§ **Work item**: Transcribe the listing exactly, so that nothing but the pictures is missing.

□ □ □ □

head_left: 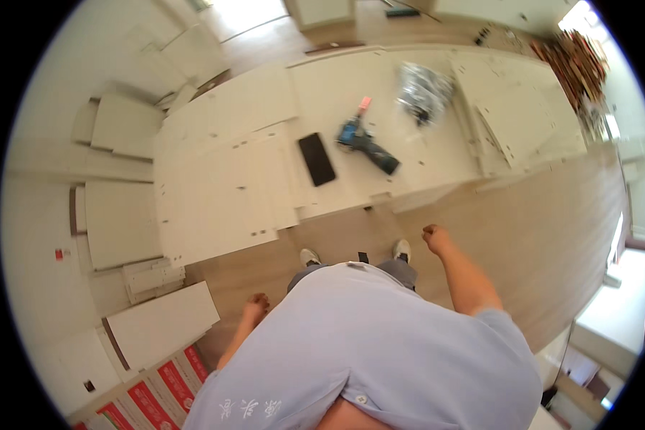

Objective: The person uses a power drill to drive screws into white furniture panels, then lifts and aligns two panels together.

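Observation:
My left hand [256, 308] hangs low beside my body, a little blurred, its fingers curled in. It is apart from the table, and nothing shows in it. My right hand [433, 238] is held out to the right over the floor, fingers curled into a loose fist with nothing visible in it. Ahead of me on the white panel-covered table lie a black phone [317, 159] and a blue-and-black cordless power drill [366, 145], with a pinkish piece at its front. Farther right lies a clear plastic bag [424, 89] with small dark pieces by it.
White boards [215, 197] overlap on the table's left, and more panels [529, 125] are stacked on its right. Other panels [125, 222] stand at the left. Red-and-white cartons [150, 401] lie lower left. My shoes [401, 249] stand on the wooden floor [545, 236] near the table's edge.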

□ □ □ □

§ **Solution for this task**:
head_left: 

Objective: The person uses a power drill to drive screws into white furniture panels, then lifts and aligns two panels together.

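Observation:
My left hand [256, 308] hangs low beside my body, a little blurred, its fingers curled in. It is apart from the table, and nothing shows in it. My right hand [433, 238] is held out to the right over the floor, fingers curled into a loose fist with nothing visible in it. Ahead of me on the white panel-covered table lie a black phone [317, 159] and a blue-and-black cordless power drill [366, 145], with a pinkish piece at its front. Farther right lies a clear plastic bag [424, 89] with small dark pieces by it.
White boards [215, 197] overlap on the table's left, and more panels [529, 125] are stacked on its right. Other panels [125, 222] stand at the left. Red-and-white cartons [150, 401] lie lower left. My shoes [401, 249] stand on the wooden floor [545, 236] near the table's edge.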

The exercise is done, with nothing left to add.